While The Kissing Booth is ripe with clichés and sub-par acting, my main issue with the film is of a far more disconcerting nature.

I couldn’t quite put my finger on it at first, but I just knew I hated Noah. His only two emotions seemed to be angry and horny. At one point, he makes a sexist joke, telling Elle wearing a short skirt is “asking for it,” after a guy touches her without consent. 

Noah gets extremely jealous and threatens any guy interested in Elle, though he can’t publicly be with her anyways. He then justifies his jealousy as protecting her because all those other guys are players—even though he is considered a player himself. 

I could go on. 

But it wasn’t until a scene on the beach, where Noah bangs on the hood of his car and yells at a reluctant Elle to get in it, that the reason for my dislike towards him sunk in. 

The moment made me think of something I’d once read on abusive relationships: “if he’s hitting an inanimate object when talking to you, it’s because he wants to hit you and/or scare you into submission.”

The scene gets worse. Noah gets Elle into his car and instead of taking her home, he sleeps with her and convinces her that he’s different, so she should be in a relationship with him. 

When Lee finds out about his best friend and brother’s secret relationship, Noah involves himself in Elle and Lee’s fight and ends up creating a larger rift between the two of them.

After finishing the movie, I pulled up a WikiHow article called “Recognize Signs of an Abusive Man.” The site could just as easily have embedded a picture of Noah’s face and called it a day. 

Some of the signs listed include seeming perfect, being controlling, disrespecting women, intense jealousy and writing jealousy off as protective instincts, aggression towards others and inanimate objects, demanding commitment, and isolating a partner from their friends.

Now, had the film condemned Noah’s behaviours or included a commentary on the naivety of young relationships, I could understand the value of his character. However—spoiler alert—Elle rides off into the sunset on a motorcycle with no regrets at the end.

The film’s labelling as a teen rom-com makes me think Netflix—which can be accessed easily by young people from any device—should employ more tact when determining which narratives they choose when marketing to younger audiences.
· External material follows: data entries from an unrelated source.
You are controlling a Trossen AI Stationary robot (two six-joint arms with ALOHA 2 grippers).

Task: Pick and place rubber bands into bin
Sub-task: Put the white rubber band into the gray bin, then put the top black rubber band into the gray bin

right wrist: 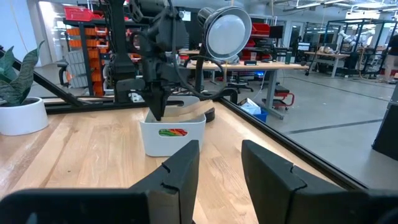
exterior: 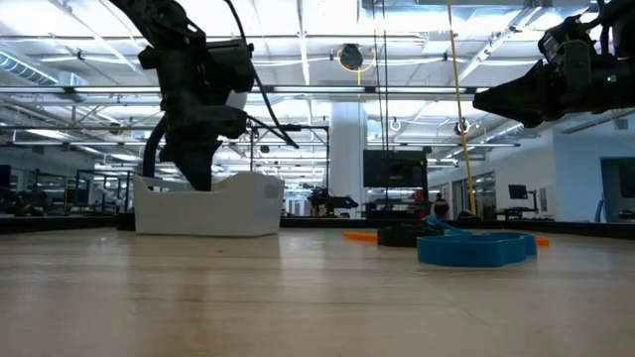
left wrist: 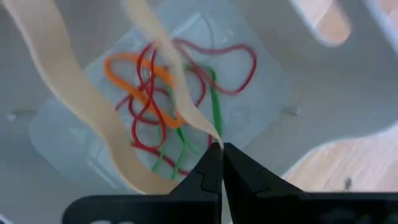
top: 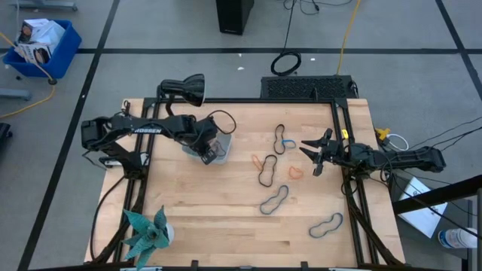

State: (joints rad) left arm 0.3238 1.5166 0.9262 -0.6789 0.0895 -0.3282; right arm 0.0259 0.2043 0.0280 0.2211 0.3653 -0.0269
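Observation:
The light translucent bin (top: 214,148) stands on the table's left half and holds red, orange and green rubber bands (left wrist: 155,93). My left gripper (left wrist: 221,146) is over the bin's inside, shut on a wide tan rubber band (left wrist: 74,99). It also shows from the right wrist view (right wrist: 155,109) and low view (exterior: 198,169). My right gripper (top: 312,156) is open and empty above the table's right half. Loose bands lie on the table: black-and-blue (top: 282,139), orange (top: 262,160), black (top: 267,175), orange (top: 296,172), grey-blue (top: 275,199), blue (top: 326,224). My left gripper pinches the tan band at one point of its loop (left wrist: 213,138) between its two fingertips, coming from above and pointing down into the bin. The band hangs slack as a long loop, its far part reaching down toward the bands on the bin's floor.
A black lamp (top: 188,89) stands at the table's far left edge, close behind the bin. A potted plant (top: 147,233) stands at the near left corner. A bright blue crate (top: 41,45) sits on the floor beyond the table. Black frame rails run along both sides.

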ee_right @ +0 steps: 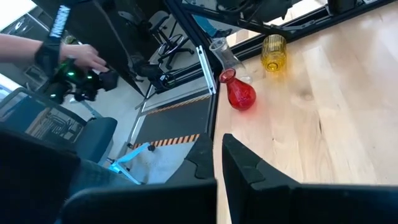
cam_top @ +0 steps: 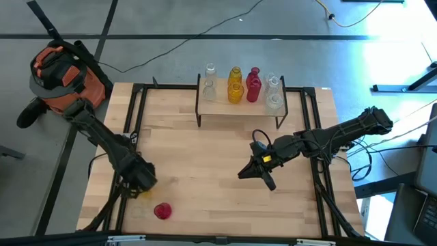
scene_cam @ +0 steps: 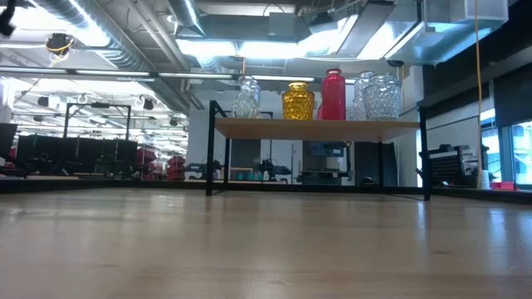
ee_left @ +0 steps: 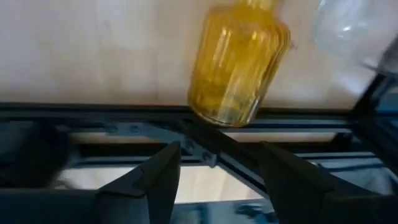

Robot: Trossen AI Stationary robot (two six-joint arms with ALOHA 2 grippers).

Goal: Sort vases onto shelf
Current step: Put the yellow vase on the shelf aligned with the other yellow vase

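Observation:
The shelf (cam_top: 240, 106) stands at the table's far edge on black legs. It bears clear, yellow and red vases (scene_cam: 332, 95) in a row. Three more vases are at the near left corner: a yellow ribbed one (ee_left: 239, 62), a red one (cam_top: 162, 210) and a clear one (ee_left: 354, 28). In the left wrist view the yellow one seems to lie on its side, with its wide bottom toward the table's edge rail. My left gripper (ee_left: 221, 180) hangs open just above the yellow vase, pointing steeply down, with nothing between its fingers. My right gripper (cam_top: 259, 171) is shut and empty above the table's right middle.
Black frame rails (cam_top: 133, 123) run along the table's edges and pass close under my left gripper. An orange and black bag (cam_top: 61, 72) sits on the floor beyond the far left corner. A person's hand (ee_right: 81, 59) shows past the left edge. Bare tabletop (cam_top: 205, 171) lies between the arms.

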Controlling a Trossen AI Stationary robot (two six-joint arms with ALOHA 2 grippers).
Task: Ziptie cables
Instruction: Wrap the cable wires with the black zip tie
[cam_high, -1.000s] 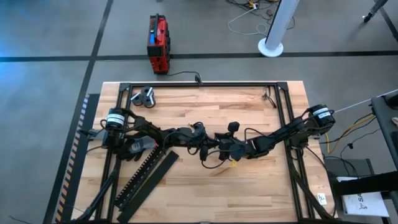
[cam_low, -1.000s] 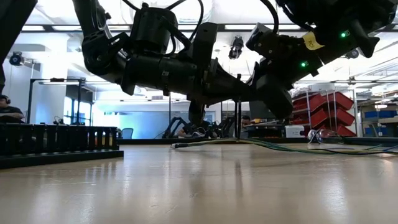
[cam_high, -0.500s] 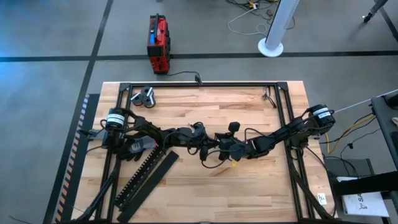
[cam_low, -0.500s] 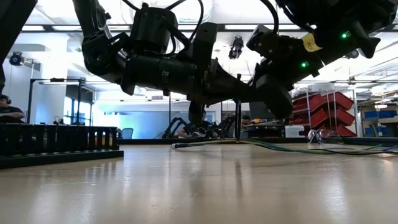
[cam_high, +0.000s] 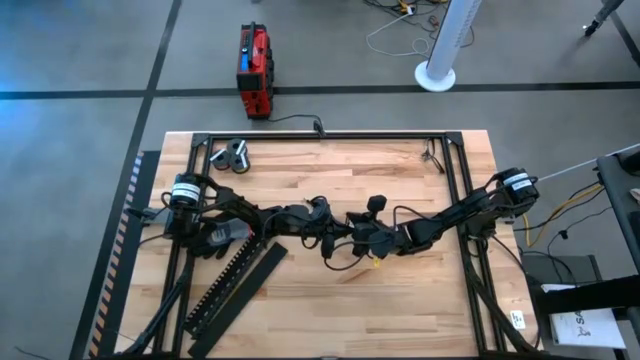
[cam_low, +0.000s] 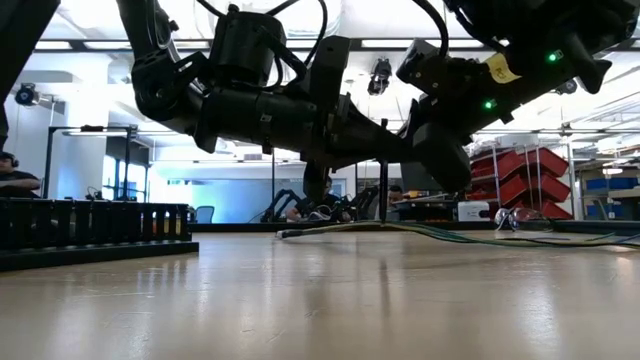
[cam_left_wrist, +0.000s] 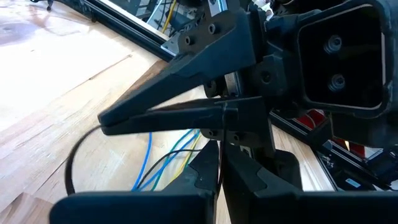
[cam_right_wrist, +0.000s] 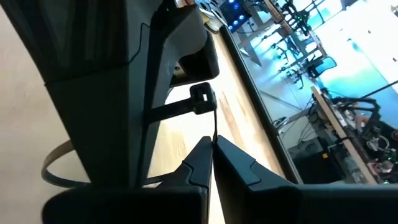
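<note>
Fingers (cam_right_wrist: 249, 168) of right gripper (cam_high: 362, 232) closed on thin tail of zip tie (cam_right_wrist: 186, 106); left gripper (cam_high: 335, 232) closed on tie's strap by its head, both met at table (cam_high: 400, 170) centre. Cables (cam_left_wrist: 165, 158) lie on table just beneath, toward front edge. Step judged: tie looped, being cinched. Next move calls for steady tail pull, with bundle kept inside loop.

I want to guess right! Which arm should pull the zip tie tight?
Close call. Left gripper and right gripper are both shut on the zip tie near its head. I'd guess left: the cables lie right past its fingers.
</note>
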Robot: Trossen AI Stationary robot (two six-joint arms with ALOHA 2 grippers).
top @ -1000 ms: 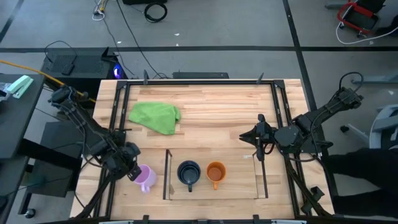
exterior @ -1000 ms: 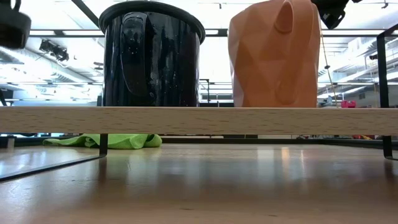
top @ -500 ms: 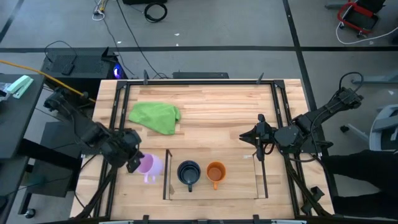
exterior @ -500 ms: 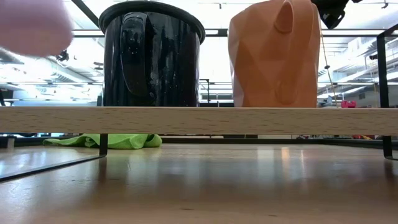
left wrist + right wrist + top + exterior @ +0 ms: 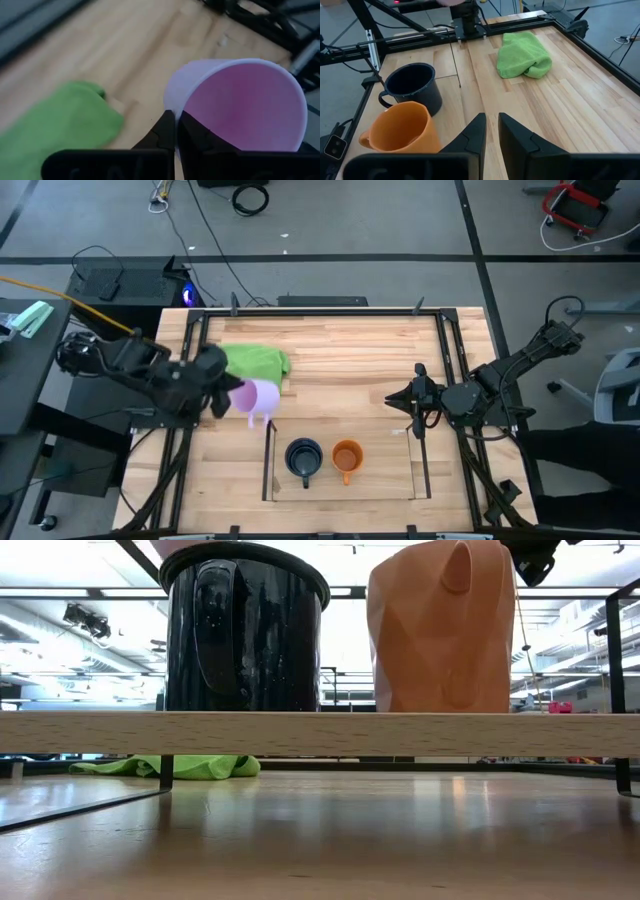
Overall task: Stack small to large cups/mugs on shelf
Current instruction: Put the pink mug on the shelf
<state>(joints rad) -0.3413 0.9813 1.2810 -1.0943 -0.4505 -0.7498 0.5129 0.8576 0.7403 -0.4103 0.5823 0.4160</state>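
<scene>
Lilac plastic is what catches the eye: the light purple mug [image 5: 262, 397] hangs tipped in the air, pinched by its rim between the fingers of the left gripper [image 5: 176, 131], just beside the green cloth [image 5: 254, 363] and above the shelf's nine o'clock corner, not yet over its floor.

Closest to the table's front edge stands the low shelf with clear side panels and a pale wooden floor [image 5: 380, 480]. On it the glossy black mug [image 5: 303, 457] sits at the nine o'clock side with the faceted orange mug [image 5: 346, 456] just beside it towards three o'clock, handles turned to the front; the stretch at three o'clock of the orange one is bare. Over that three o'clock end the right gripper [image 5: 491, 131] waits off the surface, its two fingers close together with only a sliver between them and nothing held.

My worry is the grip. A thin rim pinch on a tilted mug could let it swivel or slip as it swings across. On the way down it could clip the clear panel or knock the black mug, and the free spot lies on the far side of both mugs.

Underneath is a light butcher-block table [image 5: 350, 350] ringed by black rails. Beyond it lie grey floor, loose cables and, seen level, a bright hall with ceiling lights.
</scene>
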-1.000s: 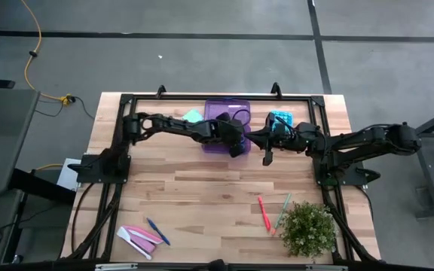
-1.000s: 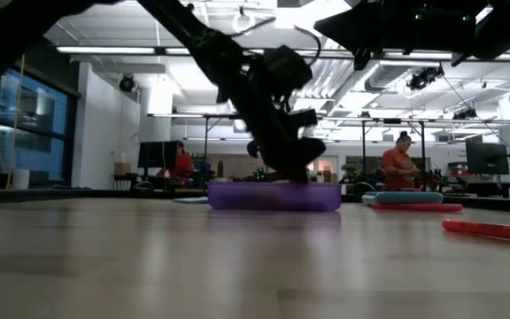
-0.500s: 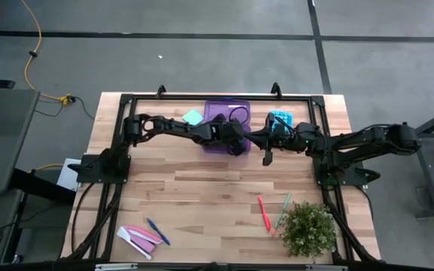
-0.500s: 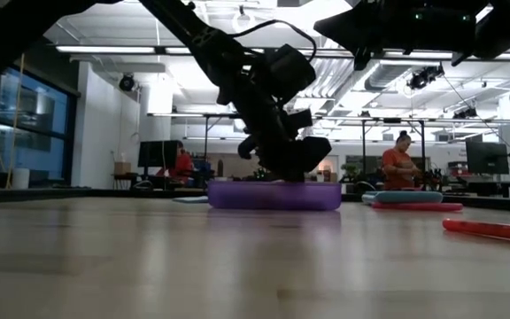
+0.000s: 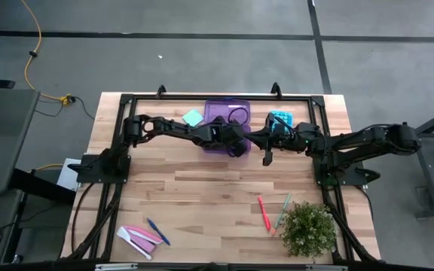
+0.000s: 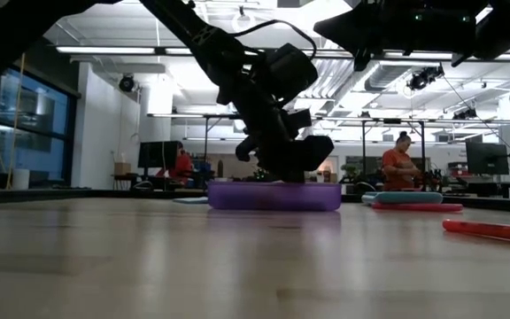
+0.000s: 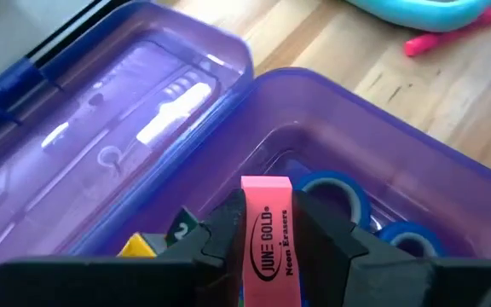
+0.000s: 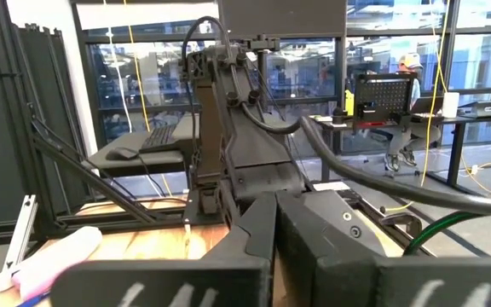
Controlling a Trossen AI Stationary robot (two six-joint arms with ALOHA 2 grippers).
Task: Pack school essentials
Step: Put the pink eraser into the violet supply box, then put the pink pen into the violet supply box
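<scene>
A pink eraser (image 7: 268,230) sits in my left gripper (image 7: 267,256), which is shut on it above the open purple box (image 5: 227,113) at the table's far middle. Inside the box lie blue-handled scissors (image 7: 335,192) and a yellow crayon box (image 7: 137,247). The box's lid (image 7: 118,111) lies open behind it. A green sticky-note pad (image 5: 193,117) rests flat on the table left of the box. Red (image 5: 264,213) and green (image 5: 282,211) pens lie near right, a blue pen (image 5: 157,231) near left. My right gripper (image 5: 266,156) hangs shut, right of the box. My left gripper pinches the eraser's two long narrow sides (image 7: 247,243) between its two fingers. The fingers slant down from the table's left into the box. The eraser's printed face is toward the wrist camera. Its free end (image 7: 267,184) sticks out past the fingertips, clear of the box's contents.
A light-blue buttoned pad (image 5: 279,119) lies right of the box, below my right arm. Pink and white flat pieces (image 5: 138,237) lie at the near left beside the blue pen. A potted plant (image 5: 307,229) stands at the near right. People are in the room beyond the table.
My left gripper has rolled about its own pointing line while staying over the purple box, still shut on the eraser.
</scene>
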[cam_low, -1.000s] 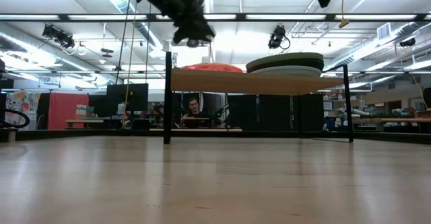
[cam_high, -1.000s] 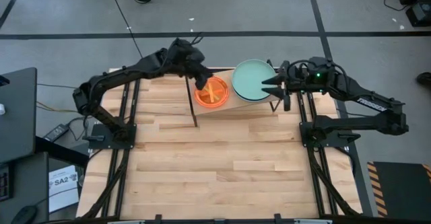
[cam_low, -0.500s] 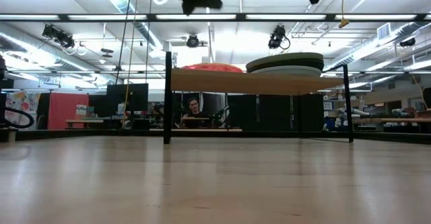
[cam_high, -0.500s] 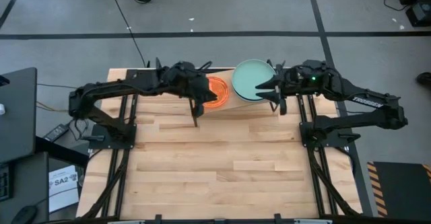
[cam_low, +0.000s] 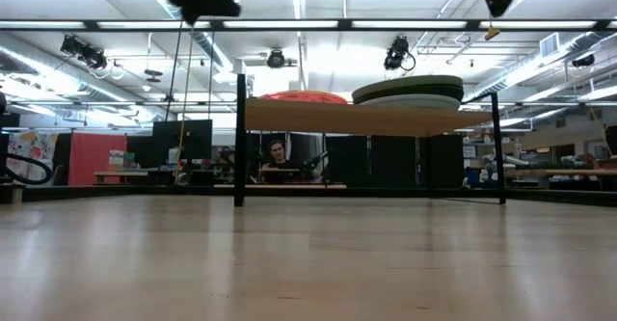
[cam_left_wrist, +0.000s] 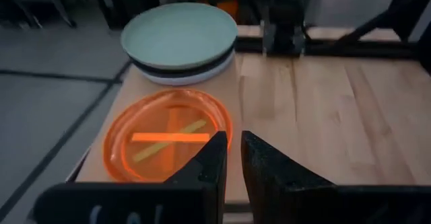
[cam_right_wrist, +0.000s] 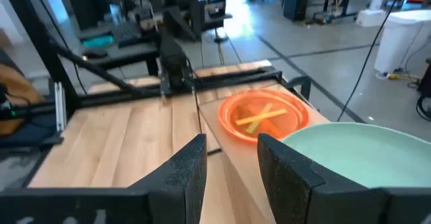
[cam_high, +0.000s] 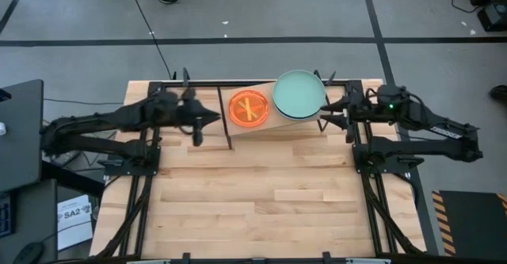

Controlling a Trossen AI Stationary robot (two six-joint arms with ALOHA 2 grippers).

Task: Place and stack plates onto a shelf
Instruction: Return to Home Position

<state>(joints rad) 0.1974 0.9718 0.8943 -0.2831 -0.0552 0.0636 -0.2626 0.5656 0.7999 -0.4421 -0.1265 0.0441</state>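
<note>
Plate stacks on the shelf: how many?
2. Orange-topped stack on the shelf's left-arm side; mint-green-topped stack on its right-arm side. Lower plates mostly hidden.

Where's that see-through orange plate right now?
Seen from above, the orange plate lies on the left half of the shelf, beside the larger mint-green plate to its right.

Orange plate [cam_high: 249,110] bears a yellow cross; large plate [cam_high: 299,94] is mint-green.

Grey concrete floor [cam_high: 238,10] with dark tape lines [cam_high: 277,40]; ceiling strip lights [cam_low: 96,24] glow overhead.
</note>
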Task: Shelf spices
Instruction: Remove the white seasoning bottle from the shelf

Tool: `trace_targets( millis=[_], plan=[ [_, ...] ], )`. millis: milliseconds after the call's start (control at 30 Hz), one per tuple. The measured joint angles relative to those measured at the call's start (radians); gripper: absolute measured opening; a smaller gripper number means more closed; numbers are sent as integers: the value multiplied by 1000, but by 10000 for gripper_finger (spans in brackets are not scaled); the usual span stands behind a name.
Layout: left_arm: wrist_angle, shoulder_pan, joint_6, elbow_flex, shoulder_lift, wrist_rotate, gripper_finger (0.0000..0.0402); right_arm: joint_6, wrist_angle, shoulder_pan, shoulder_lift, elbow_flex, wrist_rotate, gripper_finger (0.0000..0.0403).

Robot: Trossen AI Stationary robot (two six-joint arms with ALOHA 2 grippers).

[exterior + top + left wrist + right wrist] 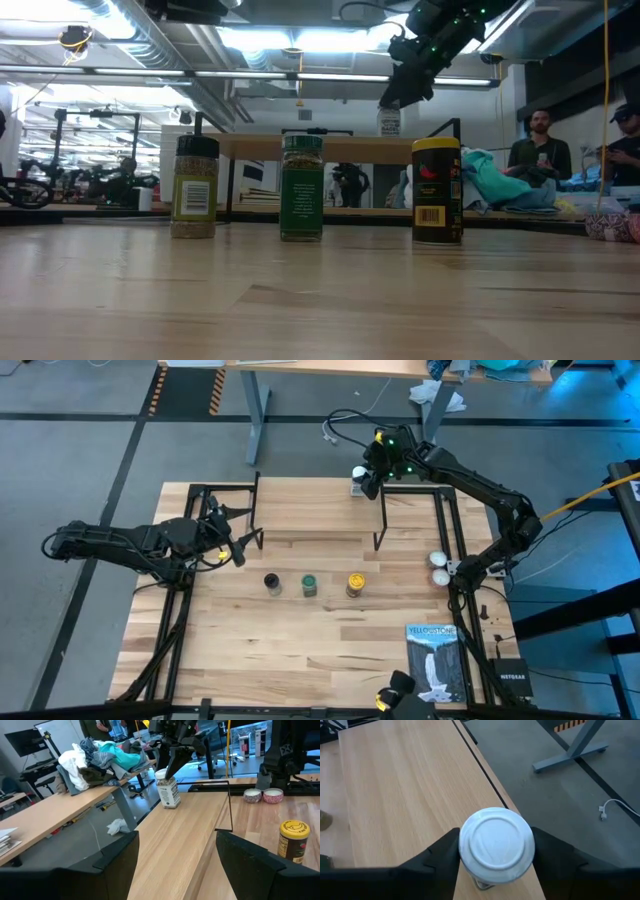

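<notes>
The white-lidded clear jar (358, 480) stands upright on the shelf (310, 510), at the plank's far edge toward its right end. My right gripper (496, 847) is above it, one finger on each side of the lid. Three more spices stand in a row on the table in front of the shelf: the dark-lidded jar (272, 583), the green jar (309, 585) and the yellow-lidded jar (355, 584). My left gripper (235, 545) waits open by the shelf's left end with nothing between its fingers. My right gripper has the jar's white lid (465, 845) between its two fingers, one on each opposite side of the rim. The fingers slant down from above, from the table's right. The jar stands upright with its base on the shelf plank (170, 806).
A blue-and-white book (433, 660) lies at the table's near right, with a small black box (512, 678) beside it. Two small round tins (440, 565) sit at the right, by the shelf's black leg frame (445, 530). People stand in the room beyond the table.
</notes>
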Motion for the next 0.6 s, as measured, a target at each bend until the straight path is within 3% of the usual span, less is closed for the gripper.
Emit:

The Kissing Booth writes abusive tendencies into a storyline and acts as if nothing is wrong with it, which normalizes intolerant behaviour and could discourage someone in a similar position from seeking the help they need.

The Kissing Booth writes abusive tendencies into a storyline and acts as if nothing is wrong with it, which normalizes intolerant behaviour and could discourage someone in a similar position from seeking the help they need.

Instead, Netflix should use their platform to show young people what an unhealthy relationship looks like and how to get out of it. 

It’s incredibly disheartening to see such a leap backwards in the standards of teen rom-coms. Abusive behaviour in a relationship isn’t romantic or funny, and Netflix should strive for more than this.